I bought the Panny DLP at Sound Advice. HD is stunning but everything else (all NTSC) is below my standard which until recently has been 4:3 direct view. I've been reading on the forum for about 8 months and the DLP fit all my HT issues. The biggest was limited space in my custom cabinets - the DLP fit perfectly. The picture in the showroom was stunning. Even the evening news (OTA feed from Sound Advice's roof ) the picture was tolerable. I took a couple of DVD's over and was impressed. I even took my laptop in plugged her into the VGA port and played my home DV through my firewire connection to the laptop. Looked OK so my decision was to buy.


Got her home, hooked up my HD STB, good ole AT&T cable, and new progressive scan DVD (Yamaha). Results: DVD = awesome, although the DVD/DLP combo was so good any imperfection in the DVD glared. Mostly, I was very pleased (remember I was coming off 4:3 letterbox).

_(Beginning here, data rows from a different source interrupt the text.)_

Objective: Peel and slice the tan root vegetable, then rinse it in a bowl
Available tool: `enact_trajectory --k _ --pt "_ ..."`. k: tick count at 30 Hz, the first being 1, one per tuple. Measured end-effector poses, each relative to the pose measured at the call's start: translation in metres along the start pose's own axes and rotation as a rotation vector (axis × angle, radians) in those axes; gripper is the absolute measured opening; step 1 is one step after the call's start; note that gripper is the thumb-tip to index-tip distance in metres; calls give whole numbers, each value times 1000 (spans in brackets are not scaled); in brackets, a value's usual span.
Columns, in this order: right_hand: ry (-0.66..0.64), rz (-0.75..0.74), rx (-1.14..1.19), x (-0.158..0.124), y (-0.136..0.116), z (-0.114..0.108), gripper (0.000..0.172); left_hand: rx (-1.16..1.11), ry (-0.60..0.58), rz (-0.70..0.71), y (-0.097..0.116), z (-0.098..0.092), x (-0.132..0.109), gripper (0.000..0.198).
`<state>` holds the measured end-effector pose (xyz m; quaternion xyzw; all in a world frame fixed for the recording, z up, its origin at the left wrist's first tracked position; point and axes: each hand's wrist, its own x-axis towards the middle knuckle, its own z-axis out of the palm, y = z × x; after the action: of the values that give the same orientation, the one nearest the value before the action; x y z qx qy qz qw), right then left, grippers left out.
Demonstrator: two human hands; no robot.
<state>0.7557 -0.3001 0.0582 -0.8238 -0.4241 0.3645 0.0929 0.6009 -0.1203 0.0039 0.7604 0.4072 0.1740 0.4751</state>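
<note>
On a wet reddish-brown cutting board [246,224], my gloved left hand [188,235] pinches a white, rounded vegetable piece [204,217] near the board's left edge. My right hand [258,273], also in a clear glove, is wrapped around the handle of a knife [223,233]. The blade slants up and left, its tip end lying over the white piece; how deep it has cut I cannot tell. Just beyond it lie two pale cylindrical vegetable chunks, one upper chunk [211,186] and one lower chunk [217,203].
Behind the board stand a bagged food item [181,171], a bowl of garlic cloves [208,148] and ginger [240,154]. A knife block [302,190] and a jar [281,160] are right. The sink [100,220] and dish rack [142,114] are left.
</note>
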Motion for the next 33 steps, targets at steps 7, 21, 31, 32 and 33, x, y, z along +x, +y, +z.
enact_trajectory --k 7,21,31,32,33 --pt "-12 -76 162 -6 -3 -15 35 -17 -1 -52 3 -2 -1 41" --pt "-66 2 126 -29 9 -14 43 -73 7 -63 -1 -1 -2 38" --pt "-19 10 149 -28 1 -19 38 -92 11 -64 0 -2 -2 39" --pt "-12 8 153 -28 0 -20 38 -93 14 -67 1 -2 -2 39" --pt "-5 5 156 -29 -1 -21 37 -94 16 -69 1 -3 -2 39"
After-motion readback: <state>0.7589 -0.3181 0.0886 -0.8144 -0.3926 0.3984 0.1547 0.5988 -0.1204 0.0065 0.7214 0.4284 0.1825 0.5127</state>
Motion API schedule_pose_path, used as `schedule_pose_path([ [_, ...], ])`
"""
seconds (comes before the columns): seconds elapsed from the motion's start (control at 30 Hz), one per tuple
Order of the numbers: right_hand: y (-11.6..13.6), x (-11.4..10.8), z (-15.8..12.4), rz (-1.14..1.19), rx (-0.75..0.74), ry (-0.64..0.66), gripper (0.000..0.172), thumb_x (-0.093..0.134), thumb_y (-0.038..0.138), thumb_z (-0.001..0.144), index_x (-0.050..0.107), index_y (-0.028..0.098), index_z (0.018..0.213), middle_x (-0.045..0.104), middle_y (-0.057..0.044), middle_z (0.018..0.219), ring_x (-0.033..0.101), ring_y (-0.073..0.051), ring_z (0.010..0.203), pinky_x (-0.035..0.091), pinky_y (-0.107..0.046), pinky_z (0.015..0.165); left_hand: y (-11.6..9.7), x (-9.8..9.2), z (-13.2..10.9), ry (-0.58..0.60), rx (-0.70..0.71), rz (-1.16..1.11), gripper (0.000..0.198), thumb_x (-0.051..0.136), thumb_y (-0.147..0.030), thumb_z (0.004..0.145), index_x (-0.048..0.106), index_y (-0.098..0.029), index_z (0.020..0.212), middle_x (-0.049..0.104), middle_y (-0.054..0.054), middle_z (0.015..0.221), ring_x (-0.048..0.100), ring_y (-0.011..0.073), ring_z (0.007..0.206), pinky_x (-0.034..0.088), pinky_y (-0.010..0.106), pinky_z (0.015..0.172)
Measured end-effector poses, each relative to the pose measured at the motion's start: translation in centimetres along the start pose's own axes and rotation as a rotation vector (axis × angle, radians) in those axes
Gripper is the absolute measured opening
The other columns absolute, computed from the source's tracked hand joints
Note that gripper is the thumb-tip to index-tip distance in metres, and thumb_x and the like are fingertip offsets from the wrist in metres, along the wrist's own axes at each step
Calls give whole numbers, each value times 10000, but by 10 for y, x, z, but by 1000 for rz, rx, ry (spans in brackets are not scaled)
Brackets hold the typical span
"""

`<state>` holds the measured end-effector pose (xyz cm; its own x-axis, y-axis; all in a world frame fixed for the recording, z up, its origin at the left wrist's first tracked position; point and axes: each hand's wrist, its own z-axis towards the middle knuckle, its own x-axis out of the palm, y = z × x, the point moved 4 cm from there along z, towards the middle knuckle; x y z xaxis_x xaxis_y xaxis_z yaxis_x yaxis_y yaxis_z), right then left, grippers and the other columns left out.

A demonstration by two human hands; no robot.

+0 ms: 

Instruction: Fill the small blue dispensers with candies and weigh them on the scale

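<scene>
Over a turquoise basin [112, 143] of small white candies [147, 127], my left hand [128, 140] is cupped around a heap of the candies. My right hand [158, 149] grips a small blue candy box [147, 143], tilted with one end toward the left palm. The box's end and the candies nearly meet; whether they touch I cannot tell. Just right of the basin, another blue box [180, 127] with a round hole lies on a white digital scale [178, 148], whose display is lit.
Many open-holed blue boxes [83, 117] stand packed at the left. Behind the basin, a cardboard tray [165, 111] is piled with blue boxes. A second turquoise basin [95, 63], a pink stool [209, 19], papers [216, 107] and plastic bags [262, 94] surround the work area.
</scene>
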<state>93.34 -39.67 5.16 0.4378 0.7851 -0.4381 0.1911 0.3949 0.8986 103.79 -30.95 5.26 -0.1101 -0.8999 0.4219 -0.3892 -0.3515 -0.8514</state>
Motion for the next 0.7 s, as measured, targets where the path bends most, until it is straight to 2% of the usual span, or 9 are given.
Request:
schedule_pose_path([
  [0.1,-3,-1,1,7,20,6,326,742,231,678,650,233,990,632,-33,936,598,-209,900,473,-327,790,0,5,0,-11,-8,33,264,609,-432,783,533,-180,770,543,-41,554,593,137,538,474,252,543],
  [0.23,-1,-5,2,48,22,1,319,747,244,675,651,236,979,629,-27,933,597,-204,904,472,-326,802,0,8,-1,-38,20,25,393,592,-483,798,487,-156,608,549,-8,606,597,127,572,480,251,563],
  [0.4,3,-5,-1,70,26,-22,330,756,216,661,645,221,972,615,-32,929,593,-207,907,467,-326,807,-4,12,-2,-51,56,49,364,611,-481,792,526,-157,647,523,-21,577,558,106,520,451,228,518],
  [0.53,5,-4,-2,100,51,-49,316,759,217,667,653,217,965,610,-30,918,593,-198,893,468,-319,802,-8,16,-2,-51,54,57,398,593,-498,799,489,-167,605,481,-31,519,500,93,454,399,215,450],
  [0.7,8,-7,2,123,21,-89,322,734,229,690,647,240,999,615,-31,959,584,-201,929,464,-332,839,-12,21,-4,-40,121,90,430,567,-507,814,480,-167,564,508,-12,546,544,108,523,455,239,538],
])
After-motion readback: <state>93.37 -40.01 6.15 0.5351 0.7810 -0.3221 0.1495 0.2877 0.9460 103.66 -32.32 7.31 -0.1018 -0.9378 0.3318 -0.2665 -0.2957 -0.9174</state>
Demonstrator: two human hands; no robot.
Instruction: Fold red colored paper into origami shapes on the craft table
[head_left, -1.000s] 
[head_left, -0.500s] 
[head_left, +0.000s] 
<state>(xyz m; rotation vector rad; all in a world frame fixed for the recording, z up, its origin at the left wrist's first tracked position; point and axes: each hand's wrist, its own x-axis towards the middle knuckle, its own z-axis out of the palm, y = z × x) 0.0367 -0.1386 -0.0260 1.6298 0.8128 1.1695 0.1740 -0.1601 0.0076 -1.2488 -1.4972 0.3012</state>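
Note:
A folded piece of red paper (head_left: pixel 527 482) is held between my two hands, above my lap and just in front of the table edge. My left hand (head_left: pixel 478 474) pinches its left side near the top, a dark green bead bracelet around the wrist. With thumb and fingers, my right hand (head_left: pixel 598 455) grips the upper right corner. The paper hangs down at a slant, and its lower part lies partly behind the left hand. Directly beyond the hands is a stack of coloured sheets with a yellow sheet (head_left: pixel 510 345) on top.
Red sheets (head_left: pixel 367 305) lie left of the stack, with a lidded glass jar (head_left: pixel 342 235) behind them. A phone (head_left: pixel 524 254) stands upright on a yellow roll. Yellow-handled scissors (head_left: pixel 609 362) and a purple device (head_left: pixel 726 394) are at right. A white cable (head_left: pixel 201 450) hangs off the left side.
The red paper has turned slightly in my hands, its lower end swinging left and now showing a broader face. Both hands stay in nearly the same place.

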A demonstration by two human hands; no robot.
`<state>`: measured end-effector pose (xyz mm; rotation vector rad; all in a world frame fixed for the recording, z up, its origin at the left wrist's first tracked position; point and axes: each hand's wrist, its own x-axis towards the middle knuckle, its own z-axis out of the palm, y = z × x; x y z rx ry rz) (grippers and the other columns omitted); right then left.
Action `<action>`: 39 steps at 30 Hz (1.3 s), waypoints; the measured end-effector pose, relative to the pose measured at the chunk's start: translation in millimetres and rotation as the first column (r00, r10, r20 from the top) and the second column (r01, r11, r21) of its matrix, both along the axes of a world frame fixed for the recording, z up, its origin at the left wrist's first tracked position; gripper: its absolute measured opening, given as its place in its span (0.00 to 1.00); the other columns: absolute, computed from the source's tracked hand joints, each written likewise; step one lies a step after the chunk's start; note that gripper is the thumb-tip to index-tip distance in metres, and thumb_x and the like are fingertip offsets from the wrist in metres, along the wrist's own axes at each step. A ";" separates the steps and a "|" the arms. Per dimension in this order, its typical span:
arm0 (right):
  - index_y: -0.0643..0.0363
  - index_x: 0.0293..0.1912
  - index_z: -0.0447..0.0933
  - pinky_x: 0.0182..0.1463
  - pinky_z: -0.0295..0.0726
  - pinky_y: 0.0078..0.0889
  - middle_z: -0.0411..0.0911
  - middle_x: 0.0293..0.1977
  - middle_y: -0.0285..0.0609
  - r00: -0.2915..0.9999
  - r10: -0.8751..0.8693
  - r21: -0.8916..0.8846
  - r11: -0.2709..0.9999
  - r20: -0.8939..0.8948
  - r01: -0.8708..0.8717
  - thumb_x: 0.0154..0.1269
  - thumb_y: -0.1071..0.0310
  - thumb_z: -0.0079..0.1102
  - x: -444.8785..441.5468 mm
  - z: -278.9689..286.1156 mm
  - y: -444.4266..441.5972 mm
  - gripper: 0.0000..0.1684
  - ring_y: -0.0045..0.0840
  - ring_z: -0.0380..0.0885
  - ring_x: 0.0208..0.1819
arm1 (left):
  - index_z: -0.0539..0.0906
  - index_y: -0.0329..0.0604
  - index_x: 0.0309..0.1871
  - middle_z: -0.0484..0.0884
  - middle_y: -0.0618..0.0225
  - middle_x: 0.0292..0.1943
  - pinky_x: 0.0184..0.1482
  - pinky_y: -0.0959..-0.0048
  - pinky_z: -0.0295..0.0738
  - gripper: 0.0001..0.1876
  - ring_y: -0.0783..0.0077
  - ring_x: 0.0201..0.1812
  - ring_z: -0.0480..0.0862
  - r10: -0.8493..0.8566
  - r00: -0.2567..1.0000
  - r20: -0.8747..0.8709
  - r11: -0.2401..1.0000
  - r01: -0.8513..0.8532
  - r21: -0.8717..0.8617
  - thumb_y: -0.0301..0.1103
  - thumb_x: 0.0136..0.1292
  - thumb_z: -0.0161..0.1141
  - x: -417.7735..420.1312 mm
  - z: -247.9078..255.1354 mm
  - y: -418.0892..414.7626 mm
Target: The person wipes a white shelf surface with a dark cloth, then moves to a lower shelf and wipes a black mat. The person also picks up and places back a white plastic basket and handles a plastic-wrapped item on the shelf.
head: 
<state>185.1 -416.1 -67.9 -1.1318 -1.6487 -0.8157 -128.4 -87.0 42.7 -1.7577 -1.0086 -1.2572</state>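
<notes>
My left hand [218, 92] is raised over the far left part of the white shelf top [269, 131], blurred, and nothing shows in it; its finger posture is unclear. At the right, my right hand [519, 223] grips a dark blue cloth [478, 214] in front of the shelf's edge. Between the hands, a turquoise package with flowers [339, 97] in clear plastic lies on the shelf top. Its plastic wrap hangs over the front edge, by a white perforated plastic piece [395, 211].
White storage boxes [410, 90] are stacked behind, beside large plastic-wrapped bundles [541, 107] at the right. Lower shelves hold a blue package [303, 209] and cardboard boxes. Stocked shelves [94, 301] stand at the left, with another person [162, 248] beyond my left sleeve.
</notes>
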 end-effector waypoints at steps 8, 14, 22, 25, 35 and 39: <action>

Next, DirectTV again pleased but I watch alot of golf and the DLP really crashes in my opinion on the detail level in many shades of color - for example a golf course. Theres alot of greens (colors not putting surfaces) on the golf course; instead of a nice saturation of diffents hues you get serious blotches of one shade - it turned me off instantly. I don't know how resolution translates into number of colors (being the newbie that I am) but it looks like a computer display with less than 16 bit color. No pixelation but no definition across hues.


Was watching the US Open tennis matches and the detail in black and white (ie the net) was so bad it looked like an invisible net (no grid). This I noticed while Troy Janda the only ISF tuner in the area was watching. I asked him if he thought it was even worth it (my $500) to tune the set. He honestly and thankfully said no. He didn't think that the detail would ever get to point that I would be pleased. I asked him if he would like to play around with it just to learn the technology but he declined. I've got AVIA on order so I may play with it before the Toshiba gets in and get back with the group if anyone's interested.


Anyway I have a Toshiba 57HX81 on order (10/11 due date) - I'll save 10 grand and get a better picture for at least 50% of what I watch. Randy Warren at Sound Advice told me, up front, that there was a 60 day in home audition. If I didn't like it I could return the DLP for a full refund. He's standing by his promise. I'm paying more but you can't get that kind of service on the net. Long live local showrooms!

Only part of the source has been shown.